## What to work on:
Please restate the data below word for word, omitting all images.

## Supplied material:
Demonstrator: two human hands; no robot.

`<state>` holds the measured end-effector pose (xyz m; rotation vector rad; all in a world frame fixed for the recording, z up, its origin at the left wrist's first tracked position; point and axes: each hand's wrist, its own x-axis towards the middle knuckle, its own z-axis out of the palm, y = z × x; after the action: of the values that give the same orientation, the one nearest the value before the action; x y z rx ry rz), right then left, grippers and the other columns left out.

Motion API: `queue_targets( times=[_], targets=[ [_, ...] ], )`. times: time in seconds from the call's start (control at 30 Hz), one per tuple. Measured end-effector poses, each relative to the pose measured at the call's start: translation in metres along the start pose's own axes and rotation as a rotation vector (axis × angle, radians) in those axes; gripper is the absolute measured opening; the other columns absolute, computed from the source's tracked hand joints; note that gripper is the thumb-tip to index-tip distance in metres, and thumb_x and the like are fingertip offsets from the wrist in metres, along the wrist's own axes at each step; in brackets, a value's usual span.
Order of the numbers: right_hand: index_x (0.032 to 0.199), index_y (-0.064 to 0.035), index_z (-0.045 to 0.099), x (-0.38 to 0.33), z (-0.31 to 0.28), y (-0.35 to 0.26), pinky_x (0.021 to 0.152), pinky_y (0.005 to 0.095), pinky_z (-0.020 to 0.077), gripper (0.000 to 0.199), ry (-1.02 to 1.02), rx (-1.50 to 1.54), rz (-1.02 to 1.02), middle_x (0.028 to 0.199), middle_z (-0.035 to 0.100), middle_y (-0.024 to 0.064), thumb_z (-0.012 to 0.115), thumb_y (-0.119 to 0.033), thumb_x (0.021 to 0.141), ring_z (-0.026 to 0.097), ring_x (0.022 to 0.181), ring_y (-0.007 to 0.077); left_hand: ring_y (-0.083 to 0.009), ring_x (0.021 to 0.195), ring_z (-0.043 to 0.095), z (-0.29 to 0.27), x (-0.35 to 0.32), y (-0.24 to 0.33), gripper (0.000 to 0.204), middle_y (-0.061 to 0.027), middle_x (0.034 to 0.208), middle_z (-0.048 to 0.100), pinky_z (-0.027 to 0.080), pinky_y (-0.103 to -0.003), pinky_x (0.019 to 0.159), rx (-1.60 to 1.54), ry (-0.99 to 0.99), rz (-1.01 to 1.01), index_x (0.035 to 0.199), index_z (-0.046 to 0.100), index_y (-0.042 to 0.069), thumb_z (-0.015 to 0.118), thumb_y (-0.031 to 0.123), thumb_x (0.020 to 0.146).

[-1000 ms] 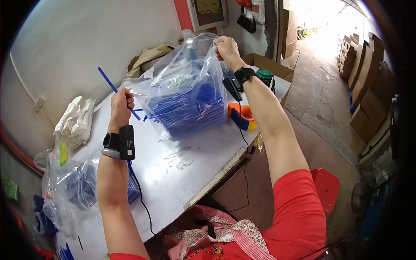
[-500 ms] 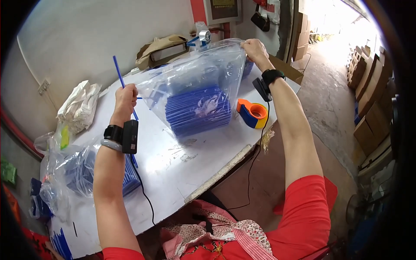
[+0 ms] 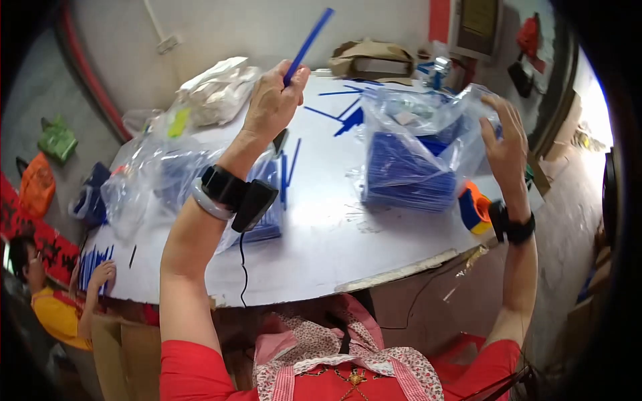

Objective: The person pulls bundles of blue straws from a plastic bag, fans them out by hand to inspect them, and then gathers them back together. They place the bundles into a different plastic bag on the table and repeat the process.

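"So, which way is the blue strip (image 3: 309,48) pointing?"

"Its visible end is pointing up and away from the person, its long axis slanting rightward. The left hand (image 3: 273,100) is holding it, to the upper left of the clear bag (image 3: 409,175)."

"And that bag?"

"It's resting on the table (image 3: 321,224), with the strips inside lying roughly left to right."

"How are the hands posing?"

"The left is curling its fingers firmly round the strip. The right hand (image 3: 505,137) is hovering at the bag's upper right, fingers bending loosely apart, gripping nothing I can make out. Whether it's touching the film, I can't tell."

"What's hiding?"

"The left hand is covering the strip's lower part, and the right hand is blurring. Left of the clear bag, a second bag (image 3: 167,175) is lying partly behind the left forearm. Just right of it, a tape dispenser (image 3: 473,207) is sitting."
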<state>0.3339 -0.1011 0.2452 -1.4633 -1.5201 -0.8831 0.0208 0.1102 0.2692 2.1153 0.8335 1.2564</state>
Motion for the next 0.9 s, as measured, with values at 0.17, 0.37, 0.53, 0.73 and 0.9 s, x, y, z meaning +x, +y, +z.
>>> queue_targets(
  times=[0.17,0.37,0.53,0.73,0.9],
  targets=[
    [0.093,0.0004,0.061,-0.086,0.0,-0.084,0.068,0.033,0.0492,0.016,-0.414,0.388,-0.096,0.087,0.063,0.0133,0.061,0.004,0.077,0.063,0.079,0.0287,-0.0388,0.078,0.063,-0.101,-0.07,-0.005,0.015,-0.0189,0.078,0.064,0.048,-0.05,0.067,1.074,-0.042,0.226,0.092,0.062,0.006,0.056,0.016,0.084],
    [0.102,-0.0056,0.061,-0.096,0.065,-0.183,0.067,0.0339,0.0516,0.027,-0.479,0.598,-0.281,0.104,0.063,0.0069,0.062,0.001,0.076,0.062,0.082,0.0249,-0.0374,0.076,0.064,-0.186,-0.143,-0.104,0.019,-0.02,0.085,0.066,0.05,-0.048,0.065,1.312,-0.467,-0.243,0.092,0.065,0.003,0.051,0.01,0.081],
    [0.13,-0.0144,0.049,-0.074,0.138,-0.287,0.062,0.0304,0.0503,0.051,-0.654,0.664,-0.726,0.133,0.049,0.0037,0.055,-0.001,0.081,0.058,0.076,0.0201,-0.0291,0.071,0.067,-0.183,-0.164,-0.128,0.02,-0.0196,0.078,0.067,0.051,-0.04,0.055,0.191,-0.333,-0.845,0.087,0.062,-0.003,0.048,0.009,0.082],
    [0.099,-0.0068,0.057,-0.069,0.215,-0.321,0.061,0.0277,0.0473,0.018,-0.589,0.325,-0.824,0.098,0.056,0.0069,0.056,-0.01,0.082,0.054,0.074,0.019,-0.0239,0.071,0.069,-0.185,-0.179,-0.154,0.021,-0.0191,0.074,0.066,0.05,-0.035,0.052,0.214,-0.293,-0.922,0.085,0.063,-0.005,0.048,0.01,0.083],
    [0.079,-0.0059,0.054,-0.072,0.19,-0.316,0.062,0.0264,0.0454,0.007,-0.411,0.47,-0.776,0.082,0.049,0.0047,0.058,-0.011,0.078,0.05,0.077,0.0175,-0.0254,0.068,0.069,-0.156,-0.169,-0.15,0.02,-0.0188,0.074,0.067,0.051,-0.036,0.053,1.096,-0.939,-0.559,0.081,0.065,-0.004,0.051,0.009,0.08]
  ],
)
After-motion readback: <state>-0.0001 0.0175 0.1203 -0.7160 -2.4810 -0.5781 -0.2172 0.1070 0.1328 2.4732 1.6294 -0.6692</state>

## Expected answer:
Demonstrator: two human hands; no robot.

`<state>` holds the measured end-effector pose (xyz m; rotation vector rad; all in a world frame fixed for the recording, z up, its origin at the left wrist's first tracked position; point and axes: each hand's wrist, its own x-axis towards the middle knuckle, its own z-axis out of the palm, y = z × x; after the action: of the values that give the same orientation, the one nearest the value before the action; x y z rx ry rz), right then left, grippers and the other columns left out.

Motion API: `queue_targets( times=[_], targets=[ [_, ...] ], )`. times: time in seconds from the call's start (control at 30 Hz), one per tuple. Measured end-effector poses, each relative to the pose measured at the call's start: translation in metres along the start pose's own axes and rotation as a rotation vector (axis × angle, radians) in those axes; gripper is the absolute measured opening; the other columns absolute, computed from the source's tracked hand joints; note that gripper is the thumb-tip to index-tip distance in metres, and thumb_x and the like are fingertip offsets from the wrist in metres, along the wrist's own axes at each step; in brackets, a value's usual span.
Order of the numbers: right_hand: index_x (0.032 to 0.199), index_y (-0.064 to 0.035), index_z (-0.045 to 0.099), x (-0.38 to 0.33), z (-0.31 to 0.28), y (-0.35 to 0.26), pinky_x (0.021 to 0.152), pinky_y (0.005 to 0.095), pinky_z (-0.020 to 0.077), gripper (0.000 to 0.199), ry (-1.02 to 1.02), rx (-1.50 to 1.54), rz (-1.02 to 1.02), middle_x (0.028 to 0.199), middle_z (-0.035 to 0.100), middle_y (-0.024 to 0.064), thumb_z (-0.012 to 0.115), thumb_y (-0.119 to 0.033), thumb_x (0.021 to 0.141), ring_z (-0.026 to 0.097), ring_x (0.022 to 0.181), ring_y (-0.007 to 0.077); left_hand: ring_y (-0.083 to 0.009), ring_x (0.021 to 0.195), ring_z (-0.043 to 0.095), z (-0.29 to 0.27), x (-0.35 to 0.32), y (-0.24 to 0.33), gripper (0.000 to 0.204), middle_y (-0.061 to 0.027), middle_x (0.034 to 0.208), middle_z (-0.048 to 0.100), pinky_z (-0.027 to 0.080), pinky_y (-0.103 to -0.003), pinky_x (0.019 to 0.159), rx (-1.60 to 1.54), ry (-0.99 to 0.99), rz (-1.01 to 1.01), index_x (0.035 to 0.199), index_z (-0.046 to 0.100), index_y (-0.042 to 0.069), thumb_z (-0.015 to 0.118), thumb_y (-0.031 to 0.123), thumb_x (0.020 to 0.146).

[-1000 ms] 
[-500 ms] 
[+0 ms] 

Objective: The person pulls bundles of blue straws from a plastic bag, fans them out by hand to inspect them, and then gathers them back together. They place the bundles into a different plastic bag on the table and repeat the process.

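"So, which way is the blue strip (image 3: 309,48) pointing?"

"Its visible end is pointing up and away from the person, its long axis slanting rightward. The left hand (image 3: 273,100) is holding it, to the upper left of the clear bag (image 3: 409,175)."

"And that bag?"

"It's resting on the table (image 3: 321,224), with the strips inside lying roughly left to right."

"How are the hands posing?"

"The left is curling its fingers firmly round the strip. The right hand (image 3: 505,137) is hovering at the bag's upper right, fingers bending loosely apart, gripping nothing I can make out. Whether it's touching the film, I can't tell."

"What's hiding?"

"The left hand is covering the strip's lower part, and the right hand is blurring. Left of the clear bag, a second bag (image 3: 167,175) is lying partly behind the left forearm. Just right of it, a tape dispenser (image 3: 473,207) is sitting."
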<state>0.3339 -0.1011 0.2452 -1.4633 -1.5201 -0.8831 0.0208 0.1102 0.2692 2.1153 0.8335 1.2564</state>
Motion for the next 0.9 s, as measured, with values at 0.17, 0.37, 0.53, 0.73 and 0.9 s, x, y, z meaning +x, +y, +z.
>>> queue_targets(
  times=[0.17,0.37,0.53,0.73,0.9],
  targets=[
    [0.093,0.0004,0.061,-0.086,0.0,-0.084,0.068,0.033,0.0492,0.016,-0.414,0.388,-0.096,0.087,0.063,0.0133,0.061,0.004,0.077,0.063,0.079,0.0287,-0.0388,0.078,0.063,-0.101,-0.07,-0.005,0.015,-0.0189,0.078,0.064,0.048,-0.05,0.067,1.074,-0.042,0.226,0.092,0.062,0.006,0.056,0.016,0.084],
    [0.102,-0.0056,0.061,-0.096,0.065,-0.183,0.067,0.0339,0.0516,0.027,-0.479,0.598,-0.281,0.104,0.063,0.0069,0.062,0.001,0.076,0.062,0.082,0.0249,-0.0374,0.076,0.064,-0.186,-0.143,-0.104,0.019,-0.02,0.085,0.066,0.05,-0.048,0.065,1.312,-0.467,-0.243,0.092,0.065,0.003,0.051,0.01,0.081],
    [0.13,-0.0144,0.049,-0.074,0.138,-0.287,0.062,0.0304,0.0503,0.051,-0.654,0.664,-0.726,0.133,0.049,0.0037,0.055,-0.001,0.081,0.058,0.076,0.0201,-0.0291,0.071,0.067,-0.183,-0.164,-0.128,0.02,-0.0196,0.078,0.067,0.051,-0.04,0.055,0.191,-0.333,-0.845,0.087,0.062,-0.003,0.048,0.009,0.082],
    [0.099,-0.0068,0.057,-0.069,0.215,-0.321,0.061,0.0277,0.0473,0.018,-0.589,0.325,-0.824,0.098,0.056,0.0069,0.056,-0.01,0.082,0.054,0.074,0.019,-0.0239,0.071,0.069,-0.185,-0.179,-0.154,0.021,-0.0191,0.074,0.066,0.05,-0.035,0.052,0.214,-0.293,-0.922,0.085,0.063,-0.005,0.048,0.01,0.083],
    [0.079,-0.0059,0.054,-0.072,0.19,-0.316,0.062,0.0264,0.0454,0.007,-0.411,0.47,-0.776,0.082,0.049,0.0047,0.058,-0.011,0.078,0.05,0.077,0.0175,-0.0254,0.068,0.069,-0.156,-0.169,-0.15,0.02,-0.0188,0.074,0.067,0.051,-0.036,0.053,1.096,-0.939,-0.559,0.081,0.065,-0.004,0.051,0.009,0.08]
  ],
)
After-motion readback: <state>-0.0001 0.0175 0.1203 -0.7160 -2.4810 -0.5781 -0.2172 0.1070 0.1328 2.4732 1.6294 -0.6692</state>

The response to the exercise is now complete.